[PROBLEM STATEMENT]:
What you return should match the material below line for line, except that no image appears in it.

[DATA SEGMENT]:

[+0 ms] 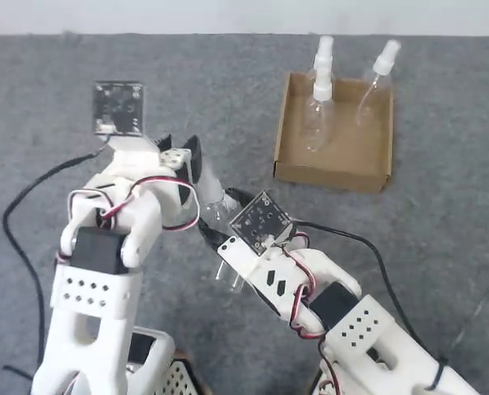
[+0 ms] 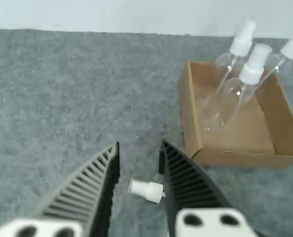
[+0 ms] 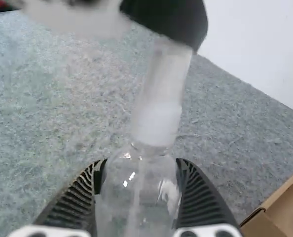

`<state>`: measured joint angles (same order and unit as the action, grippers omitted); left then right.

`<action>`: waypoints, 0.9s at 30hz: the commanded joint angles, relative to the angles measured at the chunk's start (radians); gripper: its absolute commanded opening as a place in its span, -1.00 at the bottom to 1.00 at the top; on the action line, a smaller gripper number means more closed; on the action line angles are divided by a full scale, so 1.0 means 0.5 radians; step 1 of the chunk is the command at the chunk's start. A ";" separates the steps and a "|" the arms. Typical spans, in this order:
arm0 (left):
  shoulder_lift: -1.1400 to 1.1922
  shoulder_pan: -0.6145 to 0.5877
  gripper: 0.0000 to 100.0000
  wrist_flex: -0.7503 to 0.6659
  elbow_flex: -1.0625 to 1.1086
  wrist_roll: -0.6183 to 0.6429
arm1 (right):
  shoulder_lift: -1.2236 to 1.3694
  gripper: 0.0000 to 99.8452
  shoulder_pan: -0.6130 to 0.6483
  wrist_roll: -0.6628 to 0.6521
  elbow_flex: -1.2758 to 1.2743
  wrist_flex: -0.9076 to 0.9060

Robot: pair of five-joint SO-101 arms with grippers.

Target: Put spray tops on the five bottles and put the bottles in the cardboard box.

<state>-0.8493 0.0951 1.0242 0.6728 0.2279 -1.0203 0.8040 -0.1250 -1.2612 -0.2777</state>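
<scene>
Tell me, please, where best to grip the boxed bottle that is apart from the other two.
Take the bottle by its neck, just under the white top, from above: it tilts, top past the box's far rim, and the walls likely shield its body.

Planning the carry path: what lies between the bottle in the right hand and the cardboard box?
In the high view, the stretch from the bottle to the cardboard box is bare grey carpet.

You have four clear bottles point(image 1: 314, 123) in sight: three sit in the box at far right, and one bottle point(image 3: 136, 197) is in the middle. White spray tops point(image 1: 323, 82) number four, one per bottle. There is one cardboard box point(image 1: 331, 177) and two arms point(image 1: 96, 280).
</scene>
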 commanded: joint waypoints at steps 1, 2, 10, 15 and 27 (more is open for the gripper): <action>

[FINISHED EXERCISE]:
[+0 ms] 
[+0 ms] 
[+0 ms] 

`<state>`: measured joint angles (same order and unit as the action, grippers omitted); left then right.

`<action>`: waypoints, 0.9s at 30hz: the commanded joint angles, relative to the angles measured at the chunk's start (radians); gripper: its absolute commanded opening as a place in its span, -1.00 at the bottom to 1.00 at the top; on the action line, a smaller gripper number means more closed; on the action line angles are divided by a full scale, so 1.0 means 0.5 radians; step 1 of the chunk is the command at the chunk's start. A ";" separates the steps and a "|" the arms. Typical spans, in this order:
arm0 (left):
  shoulder_lift: -1.1400 to 1.1922
  shoulder_pan: -0.6145 to 0.5877
  gripper: 0.0000 to 100.0000
  wrist_flex: -0.7503 to 0.6659
  elbow_flex: -1.0625 to 1.1086
  wrist_roll: -0.6183 to 0.6429
arm1 (right):
  shoulder_lift: -1.2236 to 1.3694
  gripper: 0.0000 to 99.8452
  shoulder_pan: -0.6130 to 0.6483
  wrist_roll: -0.6628 to 0.6521
  elbow_flex: -1.2758 to 1.2743
  wrist_flex: -0.9076 to 0.9060

Robot: pair of five-joint SO-101 arms with grippers.

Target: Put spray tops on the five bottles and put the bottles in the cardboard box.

<state>-0.8493 0.0951 1.0242 0.6728 0.2279 -1.0203 0.8040 -0.1250 -1.2612 -0.2777</state>
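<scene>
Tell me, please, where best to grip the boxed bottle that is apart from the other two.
Take the bottle by its neck, just under the white top, from above: it tilts, top past the box's far rim, and the walls likely shield its body.

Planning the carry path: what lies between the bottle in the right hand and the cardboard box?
In the high view, the stretch from the bottle to the cardboard box is bare grey carpet.

You have four clear bottles point(image 1: 314, 123) in sight: three sit in the box at far right, and one bottle point(image 3: 136, 197) is in the middle. White spray tops point(image 1: 323, 82) number four, one per bottle. There is one cardboard box point(image 1: 331, 177) and two arms point(image 1: 96, 280).
</scene>
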 commanded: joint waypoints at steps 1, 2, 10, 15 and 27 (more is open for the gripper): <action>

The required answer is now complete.